- COLLECTED DATA:
+ + + + +

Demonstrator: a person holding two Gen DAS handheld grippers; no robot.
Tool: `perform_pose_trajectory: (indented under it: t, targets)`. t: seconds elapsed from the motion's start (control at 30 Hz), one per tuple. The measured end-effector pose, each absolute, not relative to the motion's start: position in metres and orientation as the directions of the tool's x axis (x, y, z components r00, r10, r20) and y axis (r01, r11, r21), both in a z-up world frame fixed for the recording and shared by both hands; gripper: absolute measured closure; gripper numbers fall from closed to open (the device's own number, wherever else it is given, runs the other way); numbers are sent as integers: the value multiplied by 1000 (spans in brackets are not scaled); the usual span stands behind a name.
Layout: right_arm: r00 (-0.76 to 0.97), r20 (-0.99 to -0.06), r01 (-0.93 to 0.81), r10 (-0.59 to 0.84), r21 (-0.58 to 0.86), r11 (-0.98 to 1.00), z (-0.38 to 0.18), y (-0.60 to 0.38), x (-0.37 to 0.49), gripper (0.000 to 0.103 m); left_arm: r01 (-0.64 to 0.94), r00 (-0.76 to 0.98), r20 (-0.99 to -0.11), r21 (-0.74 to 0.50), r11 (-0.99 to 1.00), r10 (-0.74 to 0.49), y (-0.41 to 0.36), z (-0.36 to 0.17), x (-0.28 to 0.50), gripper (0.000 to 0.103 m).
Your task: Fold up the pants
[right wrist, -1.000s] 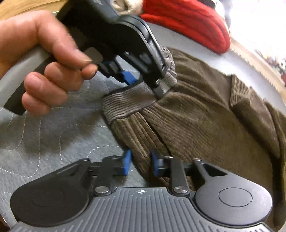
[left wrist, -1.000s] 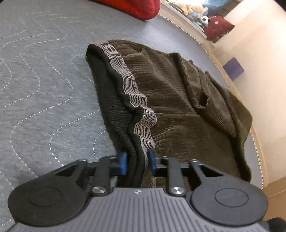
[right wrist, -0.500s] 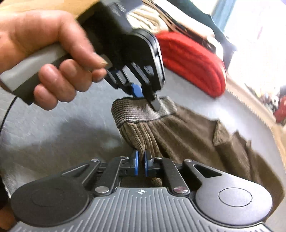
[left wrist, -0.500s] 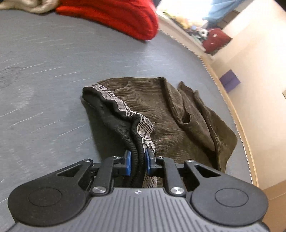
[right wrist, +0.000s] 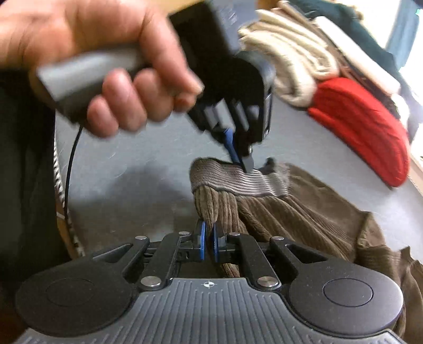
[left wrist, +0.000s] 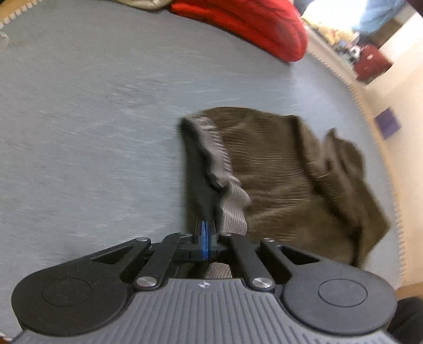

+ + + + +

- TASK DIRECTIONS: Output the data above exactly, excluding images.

- SOLUTION BELOW:
Demonstrator: a person holding two Gen DAS handheld grippers; no robot.
Tool: `perform_pose_trajectory: (indented under it: t, targets)`. t: seconds elapsed from the motion's start (control at 30 Hz), one per tuple. The measured end-effector pose, each absolute, not relative to the motion's start: position in metres and orientation as the directions of the tool's x axis (x, y, z components r00, r10, r20) and y axis (r01, r11, r21), both in a z-up world frame fixed for the recording and shared by both hands; gripper: absolute measured closure; gripper numbers fall from closed to open (the device's own number, wherever else it is given, runs the other way); numbers are sent as integers: the value multiplied by 1000 (spans in brackets are not scaled); the usual span stands behind a name.
Layout: right_arm: r00 (-0.76 to 0.97), r20 (-0.99 to -0.06), r01 (-0.93 to 0.81), r10 (-0.59 to 0.84), r21 (-0.58 to 0.86), r11 (-0.98 to 1.00), z (-0.38 to 0.18), y (-0.60 to 0.38), x (-0.37 to 0.49), gripper (0.000 to 0.103 m); left_arm: r01 (-0.64 to 0.94), r00 (-0.76 to 0.98), r20 (-0.99 to -0.11), r21 (-0.74 to 0.50), r11 (-0.99 to 1.00), r10 (-0.74 to 0.49), y (-0.41 to 0.36), z (-0.36 to 0.17), x (-0.28 to 0.50), gripper (0.000 to 0.103 m).
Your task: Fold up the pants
[right wrist, -1.000s] 
[left wrist, -1.000s] 
[right wrist, -0.500s] 
[left wrist, -0.500s] 
[right wrist, +0.000s] 
[left wrist, +0.000s] 

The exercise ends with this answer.